EXERCISE REQUIREMENTS: Write out the listing below character for character, though without its pictures.

===== EXTRACTED RECORDS =====

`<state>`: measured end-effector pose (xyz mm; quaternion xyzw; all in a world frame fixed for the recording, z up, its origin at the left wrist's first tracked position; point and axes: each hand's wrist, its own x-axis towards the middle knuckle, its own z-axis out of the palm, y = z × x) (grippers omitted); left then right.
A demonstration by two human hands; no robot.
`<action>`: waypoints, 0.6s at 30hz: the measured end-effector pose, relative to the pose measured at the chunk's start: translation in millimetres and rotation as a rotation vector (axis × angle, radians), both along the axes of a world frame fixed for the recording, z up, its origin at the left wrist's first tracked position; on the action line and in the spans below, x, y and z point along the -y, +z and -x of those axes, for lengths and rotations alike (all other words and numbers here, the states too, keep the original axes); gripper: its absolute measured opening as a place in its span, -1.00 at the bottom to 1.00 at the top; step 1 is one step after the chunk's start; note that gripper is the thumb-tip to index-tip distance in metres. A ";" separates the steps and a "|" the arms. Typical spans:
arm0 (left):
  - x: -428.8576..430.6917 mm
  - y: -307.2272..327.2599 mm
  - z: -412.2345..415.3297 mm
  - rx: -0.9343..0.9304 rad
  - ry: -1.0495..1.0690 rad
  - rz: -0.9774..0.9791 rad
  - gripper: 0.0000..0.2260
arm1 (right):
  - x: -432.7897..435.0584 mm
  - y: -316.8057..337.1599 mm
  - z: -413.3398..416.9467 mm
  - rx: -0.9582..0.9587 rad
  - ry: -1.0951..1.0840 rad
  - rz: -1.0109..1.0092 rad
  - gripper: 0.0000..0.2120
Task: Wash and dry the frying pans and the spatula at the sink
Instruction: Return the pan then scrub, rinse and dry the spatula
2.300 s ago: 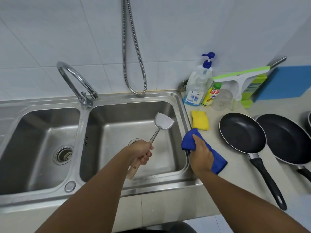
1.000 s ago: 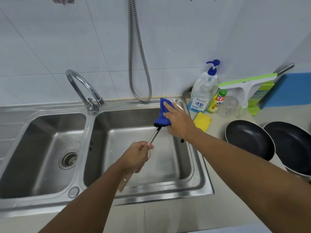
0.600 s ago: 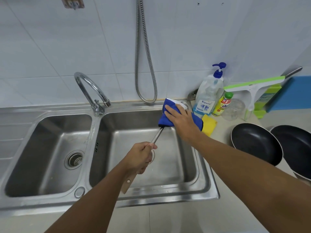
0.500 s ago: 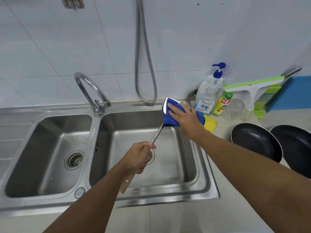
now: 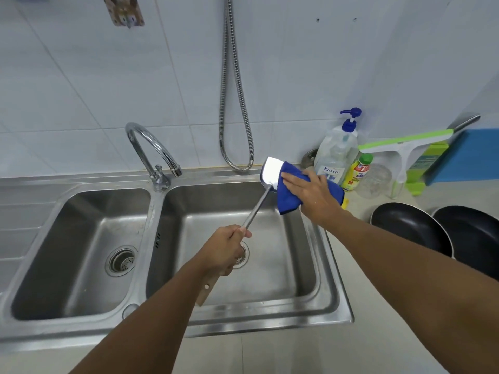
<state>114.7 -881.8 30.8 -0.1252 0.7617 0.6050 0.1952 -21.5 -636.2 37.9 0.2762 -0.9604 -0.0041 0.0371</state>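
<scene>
- Well, the left hand (image 5: 224,249) is curled tight round the spatula (image 5: 256,210) where the metal shaft meets the wooden handle. The handle's end pokes out below the wrist.
- The spatula slants up and away over the right basin. Its blade is raised near that basin's far right corner.
- The right hand (image 5: 313,195) lies with fingers flat and fairly straight on a blue cloth (image 5: 287,202), pressing it against the blade. The thumb is out of sight, so I cannot tell whether it pinches from behind.
- The cloth covers the blade's right side and hangs below the hand, while the left part of the blade shows bare and shiny.
- The two hands are apart, one at each end of the spatula.
- Beneath them is the double sink (image 5: 333,271), with a curved faucet (image 5: 152,151) at the back between the basins.
- A metal hose (image 5: 236,103) hangs in a loop on the tiled wall behind.
- On the counter (image 5: 367,346) to the right, a black frying pan (image 5: 407,225) sits just beside a second frying pan (image 5: 469,238).
- Further back stand a pump soap bottle (image 5: 336,155), a yellow bottle (image 5: 356,175) and a green-and-white squeegee (image 5: 405,147).
</scene>
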 end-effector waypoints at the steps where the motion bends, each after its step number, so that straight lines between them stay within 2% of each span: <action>1: 0.0 1.7 1.0 -0.012 -0.019 0.020 -0.69 | 3.5 3.8 2.3 0.003 -0.055 -0.006 -0.28; 4: 0.0 7.6 6.2 -0.058 -0.069 0.112 -0.70 | 20.8 10.6 5.1 -0.048 -0.130 0.077 -0.27; 7: 2.5 10.1 8.9 -0.082 -0.074 0.170 -0.71 | 32.5 1.2 2.5 -0.009 -0.016 0.132 -0.28; 11: 8.3 5.9 1.4 -0.006 -0.005 0.074 -0.71 | 19.9 -10.3 3.3 0.010 0.122 0.146 -0.43; 14: 8.8 9.6 -0.2 0.128 0.015 -0.043 -0.71 | 6.4 -11.1 6.3 0.024 0.011 0.190 -0.48; 18: 2.4 19.0 3.1 0.225 0.006 -0.168 -0.70 | 12.9 -13.9 6.0 -0.005 -0.254 0.557 -0.34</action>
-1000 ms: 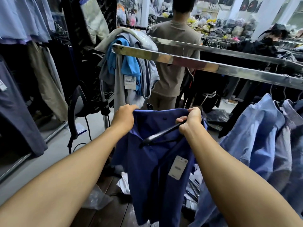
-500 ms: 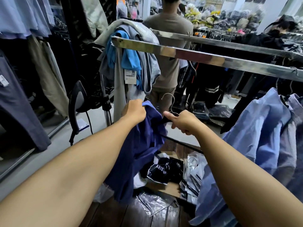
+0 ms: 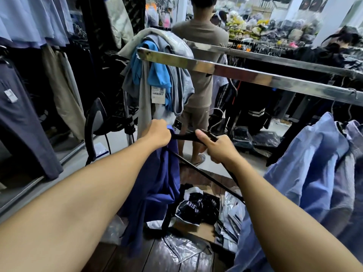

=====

SOLUTION:
`<state>`: measured end-effector pose (xyz mm; quaternion xyzw; all in a world frame fixed for the recording, z up, its origin at the left wrist's first tracked position; point and axes: each hand's wrist, its own x-axis towards the middle knuckle, its own z-axis out of the palm, y = z × x) (grippers omitted); left then right.
A demonstration by two human hands; no robot.
`<action>`: waypoints, 0.6s at 30hz: the measured end-effector pose, relative to the pose measured at the chunk's start: translation in millimetres and rotation as a rotation vector (axis × angle, radians), both along the axes of a world frame fixed for the recording, z up, its origin at the left wrist's first tracked position; on the action line and in the spans below, x, y and z point along the -y, +z and -x of those axes, for lengths and rotations alike (all other words and numbers here, the states too, keep the original axes); gripper: its absolute measured opening as a place in its span, -1.00 at the bottom to 1.00 at the top; step 1 is one step after the chunk's start; note that gripper is the thumb-tip to index-tip distance in metres. A ";" separates the steps and a "|" the arms. Typical spans:
arm0 (left):
  - x: -428.8576..430.6917 mm
  - y: -307.2272..327.2599 mm
  - z: -412.2345..415.3297 mm
  - rx: -0.9343..0.9304 rad
  - ry: -1.0495..1.0690 rad
  - rz: -0.9774..0.9791 rad
  - gripper: 0.0000..0.2260
arm1 (right):
  - x: -432.7897..435.0584 mm
  - y: -316.8057..337.1599 mm
  - z: -413.3398..416.9467 mm
  - rx: -0.9582..0.9587 rad
  - ry: -1.0951..1.0840 rad
  - rz: -1.0109..1.0092 rad
  - gripper: 0.0000..0.2120
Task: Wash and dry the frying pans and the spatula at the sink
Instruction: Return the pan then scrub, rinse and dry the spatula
2.300 s ago: 
1.000 s ago: 
0.600 s ago: 
0.500 s ago: 
now: 
<state>114.7 -881.8 30.8 -0.1252 0.7617 0.6050 0.1952 -21.5 -636.2 37.9 0.2762 -0.9604 -0.0041 0.0371</state>
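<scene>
- Well, the left hand (image 5: 224,249) is curled tight round the spatula (image 5: 256,210) where the metal shaft meets the wooden handle. The handle's end pokes out below the wrist.
- The spatula slants up and away over the right basin. Its blade is raised near that basin's far right corner.
- The right hand (image 5: 313,195) lies with fingers flat and fairly straight on a blue cloth (image 5: 287,202), pressing it against the blade. The thumb is out of sight, so I cannot tell whether it pinches from behind.
- The cloth covers the blade's right side and hangs below the hand, while the left part of the blade shows bare and shiny.
- The two hands are apart, one at each end of the spatula.
- Beneath them is the double sink (image 5: 333,271), with a curved faucet (image 5: 152,151) at the back between the basins.
- A metal hose (image 5: 236,103) hangs in a loop on the tiled wall behind.
- On the counter (image 5: 367,346) to the right, a black frying pan (image 5: 407,225) sits just beside a second frying pan (image 5: 469,238).
- Further back stand a pump soap bottle (image 5: 336,155), a yellow bottle (image 5: 356,175) and a green-and-white squeegee (image 5: 405,147).
</scene>
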 end-effector waypoints at the steps where the motion bends, each after its step number, so that straight lines between them stay within 2% of each span: <action>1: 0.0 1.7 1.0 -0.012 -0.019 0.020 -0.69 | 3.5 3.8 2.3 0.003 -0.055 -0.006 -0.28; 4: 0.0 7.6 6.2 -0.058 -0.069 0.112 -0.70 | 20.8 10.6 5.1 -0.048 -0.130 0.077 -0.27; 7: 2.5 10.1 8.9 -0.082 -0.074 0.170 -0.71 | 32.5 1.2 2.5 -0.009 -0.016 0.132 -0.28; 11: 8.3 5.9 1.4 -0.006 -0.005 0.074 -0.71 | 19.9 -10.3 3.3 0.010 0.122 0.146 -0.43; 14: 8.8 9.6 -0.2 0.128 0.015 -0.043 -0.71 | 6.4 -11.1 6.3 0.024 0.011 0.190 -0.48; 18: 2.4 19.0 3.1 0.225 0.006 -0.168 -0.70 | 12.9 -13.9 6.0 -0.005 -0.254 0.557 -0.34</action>
-1000 ms: 
-500 ms: 
+0 ms: 

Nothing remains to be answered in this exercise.